Material for the task START

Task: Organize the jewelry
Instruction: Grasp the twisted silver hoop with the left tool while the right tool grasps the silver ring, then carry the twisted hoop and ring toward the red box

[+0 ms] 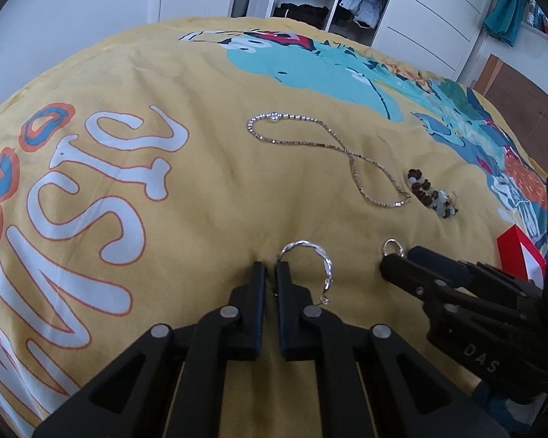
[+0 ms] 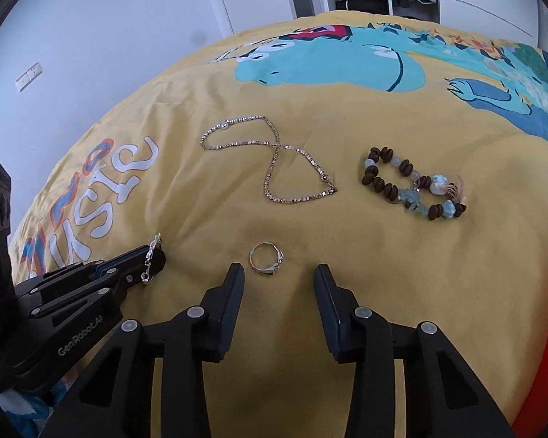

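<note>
My left fingers (image 1: pixel 270 268) pinch a twisted silver hoop earring (image 1: pixel 310 262); my right ones (image 2: pixel 279 272) stand parted around a slim metal ring (image 2: pixel 266 259) on yellow fabric (image 2: pixel 347 248).

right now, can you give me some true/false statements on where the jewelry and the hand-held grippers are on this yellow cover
1. The left hand-held gripper is closed at the twisted silver hoop earring. True.
2. The silver ring is clamped in the right hand-held gripper. False: it lies on the yellow cover just ahead of the open jaws, untouched.
3. The chain necklace lies crossed in a figure-eight. True.
4. The beaded bracelet rests on top of the necklace. False: they lie apart.
</note>
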Demonstrator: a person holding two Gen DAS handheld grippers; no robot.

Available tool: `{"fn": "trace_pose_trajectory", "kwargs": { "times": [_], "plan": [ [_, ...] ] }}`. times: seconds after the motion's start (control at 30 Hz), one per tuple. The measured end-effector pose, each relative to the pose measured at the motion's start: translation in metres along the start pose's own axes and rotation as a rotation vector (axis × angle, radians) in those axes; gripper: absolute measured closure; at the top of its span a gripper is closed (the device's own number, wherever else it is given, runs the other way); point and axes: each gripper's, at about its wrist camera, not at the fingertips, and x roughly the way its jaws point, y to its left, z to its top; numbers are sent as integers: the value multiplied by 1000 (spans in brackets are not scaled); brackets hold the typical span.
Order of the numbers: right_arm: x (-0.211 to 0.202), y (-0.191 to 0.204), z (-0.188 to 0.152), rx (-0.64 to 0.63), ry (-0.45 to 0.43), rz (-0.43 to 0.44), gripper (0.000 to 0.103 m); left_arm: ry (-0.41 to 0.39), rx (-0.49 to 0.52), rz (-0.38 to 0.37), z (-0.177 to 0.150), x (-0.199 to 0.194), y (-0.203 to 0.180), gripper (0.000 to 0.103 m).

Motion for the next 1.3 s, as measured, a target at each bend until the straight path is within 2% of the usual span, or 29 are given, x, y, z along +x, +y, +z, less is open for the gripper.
{"fn": "trace_pose_trajectory", "kwargs": {
  "times": [0.13, 0.17, 0.5, 0.77, 0.93, 1.07, 1.13, 1.27, 1.3],
  "plan": [
    [11, 4, 5, -16, 1, -12, 82, -15, -14, -30, 2, -7, 1, 98],
    [13, 5, 5, -23, 4, -19, 83, -17, -17, -36, 3, -8, 2, 98],
    [-5, 9, -1, -10, -9, -16, 83, -34, -40, -107, 6, -29, -1, 102],
    [-28, 10, -11, 2, -23, -14, 83, -7, -34, -109, 4, -30, -8, 102],
    [-35, 4, -12, 14, -37, -6, 83, 34, -46, -127, 12, -8, -13, 99],
    [-36, -3, -14, 37, -43, 4, 83, 88, -30, -82, 9, 16, -18, 95],
    [-35, -6, -16, 44, -42, 8, 83, 90, -26, -73, 9, 22, -19, 93],
    [-35, -13, -18, 65, -42, 12, 83, 78, -9, -76, 10, 22, -23, 77],
    [-35, -14, -19, 72, -43, 16, 83, 75, -2, -73, 10, 22, -24, 76]
  ]
}}
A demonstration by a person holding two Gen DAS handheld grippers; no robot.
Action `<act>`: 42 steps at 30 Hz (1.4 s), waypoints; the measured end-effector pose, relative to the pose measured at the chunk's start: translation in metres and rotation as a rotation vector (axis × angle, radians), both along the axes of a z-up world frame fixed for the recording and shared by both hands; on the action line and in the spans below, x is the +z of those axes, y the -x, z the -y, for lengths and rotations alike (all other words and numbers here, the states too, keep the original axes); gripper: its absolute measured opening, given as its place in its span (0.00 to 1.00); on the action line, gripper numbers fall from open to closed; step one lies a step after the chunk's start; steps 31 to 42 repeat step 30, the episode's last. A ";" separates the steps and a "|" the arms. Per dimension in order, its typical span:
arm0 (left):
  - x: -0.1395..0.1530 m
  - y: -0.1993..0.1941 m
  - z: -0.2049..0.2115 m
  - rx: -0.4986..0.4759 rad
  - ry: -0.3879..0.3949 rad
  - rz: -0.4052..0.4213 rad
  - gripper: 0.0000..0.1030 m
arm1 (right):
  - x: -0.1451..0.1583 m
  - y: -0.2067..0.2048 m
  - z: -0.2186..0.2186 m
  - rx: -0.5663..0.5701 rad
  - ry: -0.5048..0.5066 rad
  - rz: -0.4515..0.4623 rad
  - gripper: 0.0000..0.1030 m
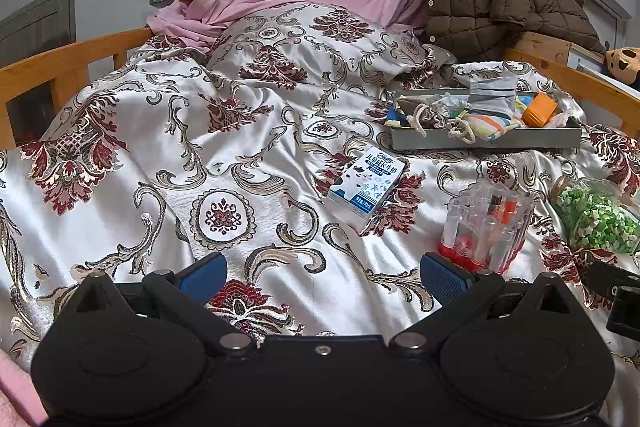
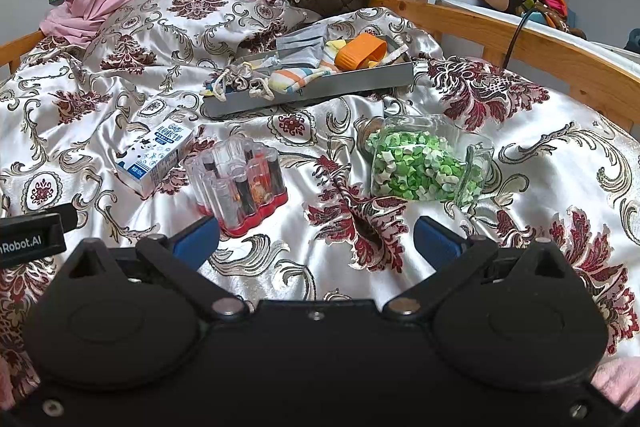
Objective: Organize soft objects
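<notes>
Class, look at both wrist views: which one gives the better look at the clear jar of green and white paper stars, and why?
The right wrist view. There the jar of paper stars lies whole on the bedspread, ahead of the open right gripper. In the left wrist view the jar sits at the right edge, distorted and partly cut off.

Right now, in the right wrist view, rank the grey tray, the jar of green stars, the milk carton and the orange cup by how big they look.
1. grey tray
2. jar of green stars
3. milk carton
4. orange cup

The cup lies farther back, so its last place is unsure.
</notes>
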State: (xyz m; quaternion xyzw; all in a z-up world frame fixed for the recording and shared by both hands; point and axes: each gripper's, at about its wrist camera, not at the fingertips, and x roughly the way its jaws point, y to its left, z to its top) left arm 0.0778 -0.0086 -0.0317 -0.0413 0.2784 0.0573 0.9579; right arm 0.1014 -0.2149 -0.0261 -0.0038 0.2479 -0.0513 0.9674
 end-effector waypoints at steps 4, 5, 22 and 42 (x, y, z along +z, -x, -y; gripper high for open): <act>0.000 0.000 0.000 0.000 0.000 0.000 0.99 | 0.000 0.000 0.000 0.000 0.000 0.000 0.99; 0.000 0.000 0.000 0.000 0.000 -0.001 0.99 | 0.000 0.000 0.000 0.000 0.000 0.000 1.00; 0.005 0.006 0.000 -0.042 -0.011 0.017 0.99 | -0.004 0.003 0.000 0.003 -0.003 -0.002 0.99; 0.007 0.003 0.002 -0.034 -0.003 0.005 0.99 | -0.003 0.001 0.000 0.007 -0.007 -0.016 0.99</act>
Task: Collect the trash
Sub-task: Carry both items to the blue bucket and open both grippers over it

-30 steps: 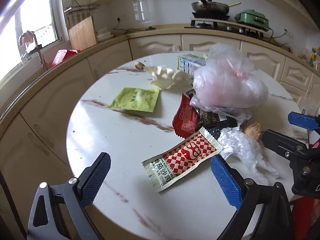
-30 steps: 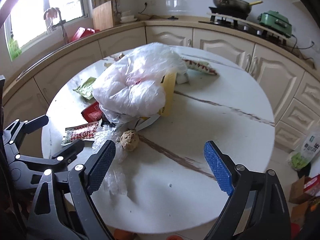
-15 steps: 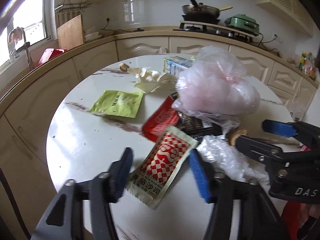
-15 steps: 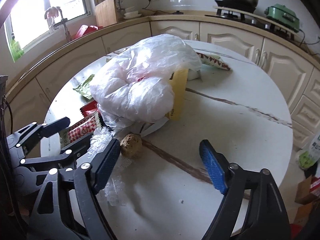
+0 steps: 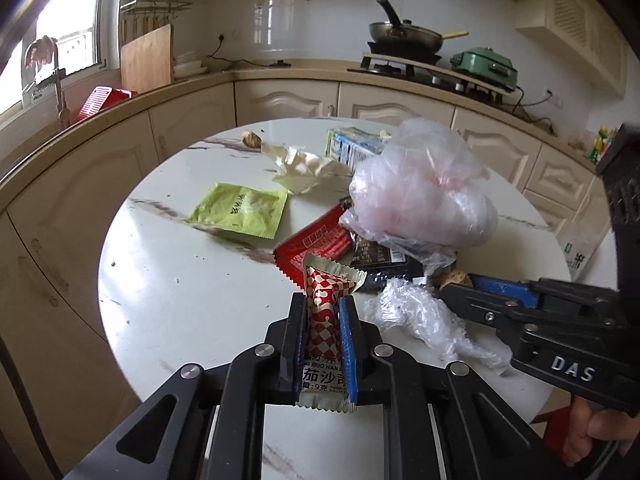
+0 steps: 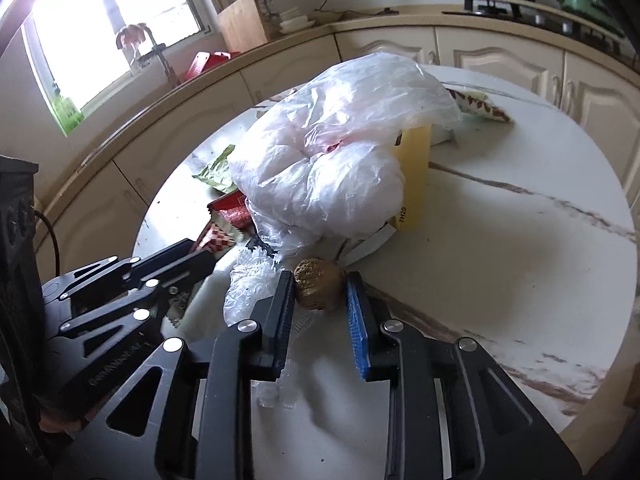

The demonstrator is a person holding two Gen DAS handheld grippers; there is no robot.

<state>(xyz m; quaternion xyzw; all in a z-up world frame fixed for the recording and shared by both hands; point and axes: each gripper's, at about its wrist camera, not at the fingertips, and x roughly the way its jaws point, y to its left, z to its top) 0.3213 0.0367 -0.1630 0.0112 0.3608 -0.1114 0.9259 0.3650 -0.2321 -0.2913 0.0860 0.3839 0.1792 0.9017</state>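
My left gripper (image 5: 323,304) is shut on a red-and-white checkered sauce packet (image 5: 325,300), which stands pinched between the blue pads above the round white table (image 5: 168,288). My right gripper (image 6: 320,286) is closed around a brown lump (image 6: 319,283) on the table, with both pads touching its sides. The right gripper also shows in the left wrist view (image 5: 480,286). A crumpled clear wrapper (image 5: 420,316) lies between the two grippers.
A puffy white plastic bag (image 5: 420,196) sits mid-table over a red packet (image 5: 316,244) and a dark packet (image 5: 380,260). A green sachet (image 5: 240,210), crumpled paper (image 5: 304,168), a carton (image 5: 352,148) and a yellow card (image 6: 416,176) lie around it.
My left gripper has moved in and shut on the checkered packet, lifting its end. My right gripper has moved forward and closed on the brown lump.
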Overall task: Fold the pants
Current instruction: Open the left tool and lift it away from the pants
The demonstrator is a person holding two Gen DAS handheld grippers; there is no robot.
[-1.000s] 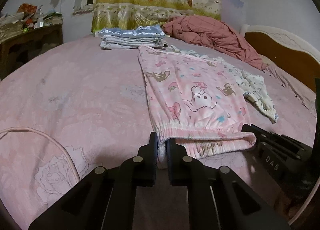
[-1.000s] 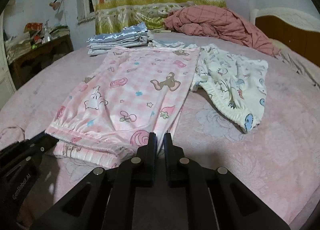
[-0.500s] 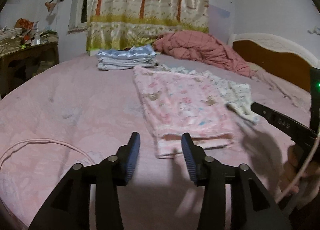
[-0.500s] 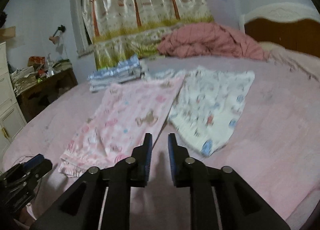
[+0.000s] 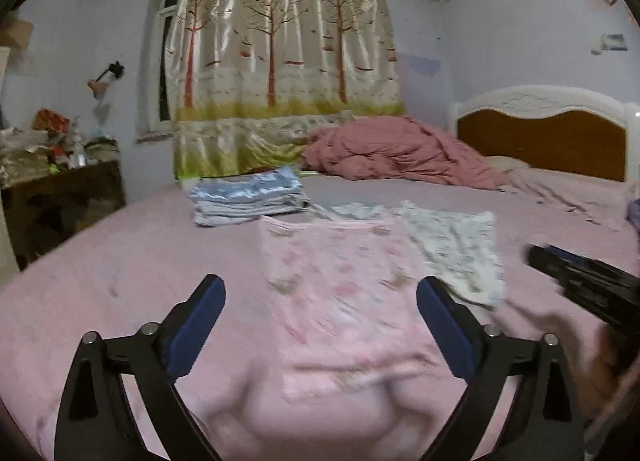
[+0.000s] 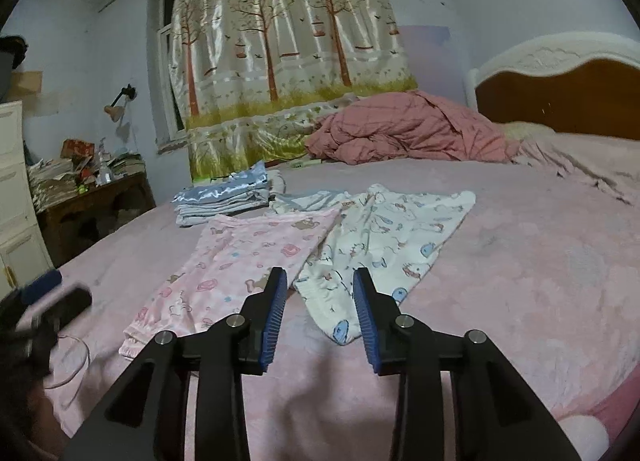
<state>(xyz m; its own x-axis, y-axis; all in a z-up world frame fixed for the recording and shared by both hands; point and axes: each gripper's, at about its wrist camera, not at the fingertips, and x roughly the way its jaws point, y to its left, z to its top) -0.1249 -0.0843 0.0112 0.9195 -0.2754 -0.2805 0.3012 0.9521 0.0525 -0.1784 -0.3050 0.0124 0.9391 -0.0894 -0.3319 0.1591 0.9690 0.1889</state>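
Opening fingers point(image 5: 444, 317), nothing between

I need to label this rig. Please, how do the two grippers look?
Both the left gripper and the right gripper have black angular linkage arms with silver pivot bolts. Each finger carries a blue ribbed pad. No cable or marking shows clearly on either gripper.

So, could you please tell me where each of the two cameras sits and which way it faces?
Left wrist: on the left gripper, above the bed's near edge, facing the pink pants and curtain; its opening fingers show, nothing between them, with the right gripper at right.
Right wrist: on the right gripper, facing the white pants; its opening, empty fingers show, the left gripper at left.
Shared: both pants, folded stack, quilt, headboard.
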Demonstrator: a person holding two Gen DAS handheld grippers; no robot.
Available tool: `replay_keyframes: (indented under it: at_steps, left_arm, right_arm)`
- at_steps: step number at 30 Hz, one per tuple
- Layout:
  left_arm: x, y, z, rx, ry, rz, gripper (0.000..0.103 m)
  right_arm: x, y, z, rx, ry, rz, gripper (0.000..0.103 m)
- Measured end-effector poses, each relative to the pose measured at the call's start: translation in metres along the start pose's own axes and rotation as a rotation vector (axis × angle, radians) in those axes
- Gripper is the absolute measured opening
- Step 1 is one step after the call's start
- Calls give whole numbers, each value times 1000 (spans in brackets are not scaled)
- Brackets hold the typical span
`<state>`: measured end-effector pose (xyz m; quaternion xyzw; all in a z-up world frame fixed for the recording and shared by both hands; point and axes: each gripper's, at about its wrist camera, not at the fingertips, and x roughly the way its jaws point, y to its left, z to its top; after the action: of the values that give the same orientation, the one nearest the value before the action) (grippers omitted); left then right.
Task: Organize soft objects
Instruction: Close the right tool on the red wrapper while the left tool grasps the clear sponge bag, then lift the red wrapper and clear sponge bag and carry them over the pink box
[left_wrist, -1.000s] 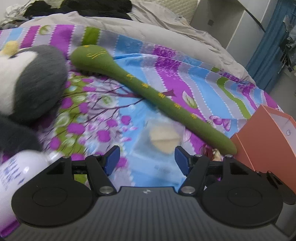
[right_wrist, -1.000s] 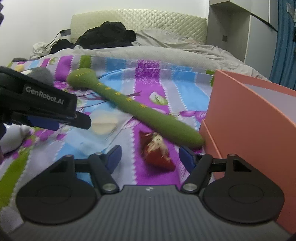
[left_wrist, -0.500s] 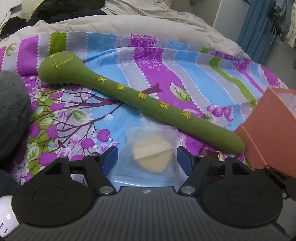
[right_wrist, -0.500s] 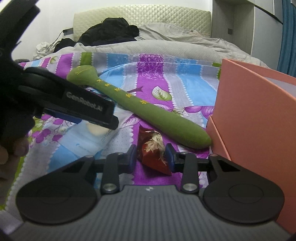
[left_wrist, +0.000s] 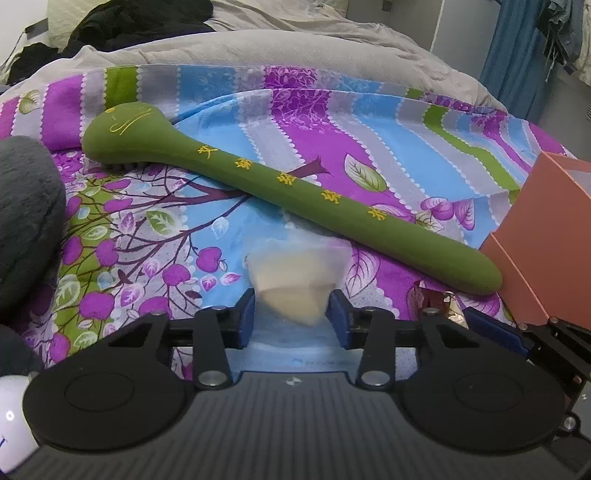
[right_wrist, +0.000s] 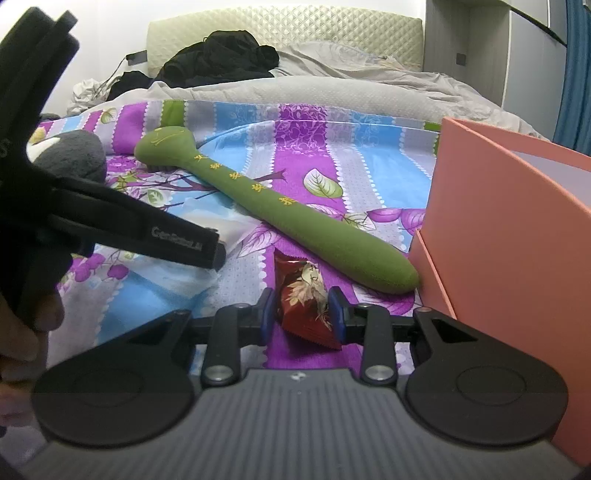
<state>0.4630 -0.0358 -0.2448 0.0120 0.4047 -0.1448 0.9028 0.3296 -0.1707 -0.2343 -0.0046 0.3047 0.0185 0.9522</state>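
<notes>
My left gripper (left_wrist: 291, 314) is closing on a clear packet with a cream puff (left_wrist: 291, 280) inside; the packet buckles upward between the blue pads (left_wrist: 246, 317). My right gripper (right_wrist: 301, 314) is shut on a red snack packet (right_wrist: 303, 295), which lies on the bedspread. A long green plush stick (left_wrist: 295, 184) lies diagonally just beyond both, its thin end against an orange box (left_wrist: 546, 236). In the right wrist view the left gripper's fingers (right_wrist: 184, 243) reach in from the left, and the green plush stick (right_wrist: 295, 221) and orange box (right_wrist: 509, 221) show too.
A grey plush toy (left_wrist: 26, 221) sits at the left, and a white bottle (left_wrist: 11, 417) pokes in at the lower left corner. The colourful bedspread (left_wrist: 369, 122) covers the bed, with a grey duvet (right_wrist: 332, 88) and dark clothes (right_wrist: 221, 55) behind.
The left gripper came forward over the puff packet and closed on it, crumpling it. The right gripper closed on the red snack packet and has stayed in place since.
</notes>
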Motion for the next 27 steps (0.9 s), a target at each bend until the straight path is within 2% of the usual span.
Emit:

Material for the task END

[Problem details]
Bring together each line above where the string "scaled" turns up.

[Exercise output]
Available tool: `{"fn": "trace_pose_trajectory", "kwargs": { "times": [_], "plan": [ [_, ...] ] }}`. times: seconds after the motion's start (control at 30 Hz), one per tuple. The measured end-effector pose, each relative to the pose measured at the motion's start: translation in metres along the start pose's own axes and rotation as a rotation vector (axis × angle, radians) in those axes; gripper: absolute measured closure; at the top of its span a gripper is closed (the device's own number, wherever else it is given, runs the other way); point and axes: each gripper's, at about its wrist camera, not at the fingertips, and x roughly the way its jaws point, y to its left, z to its top; numbers are sent as integers: the value multiplied by 1000 (spans in brackets are not scaled); brackets hold the typical span.
- Calls give whole numbers, each value times 1000 (spans in brackets are not scaled)

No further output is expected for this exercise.